His position differs from the current sheriff, who continues to oppose them even after nine shootings by deputies in four months last year.

Stanley says he will strengthen partnerships with residents and law enforcement agencies to tackle crime.

The Journal endorses Sylvester Stanley in the Democratic primary for sheriff.

 

Bernalillo County Probate Judge

Lawrence Kay – Democrat

Two attorneys are running in this countywide race; the winner will likely sail through the November general election without opposition since there are no other major party candidates running for the part-time post.

Lawrence Kay
(Click on photo for Candidate Bio and Q&A)

Lawrence Kay is a former teacher and CPA with 34 years of experience in probate law. He has used the county’s probate court extensively.

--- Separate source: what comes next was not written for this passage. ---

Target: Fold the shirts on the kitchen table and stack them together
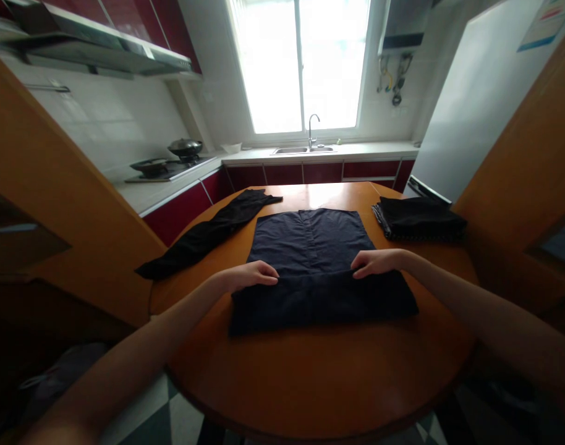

Probate courts play an important role in helping individuals settle the estate of a loved one who has passed away. Among a probate judge’s responsibilities is appointing a personal representative, the individual who has the legal authority to distribute assets, among other things. In New Mexico, probate courts do not handle complicated cases involving disputes. Those probate cases go to district court.

Kay says he will shutter the probate area of his practice if elected, and he wants to continue “the excellent service and public education” provided by the court under the current and former probate judges. Kay says he will create an instructional video spelling out the probate process and responsibilities individuals take on when they are appointed personal representative of an estate.

The Journal endorses Lawrence W. Kay in the Democratic primary for probate judge.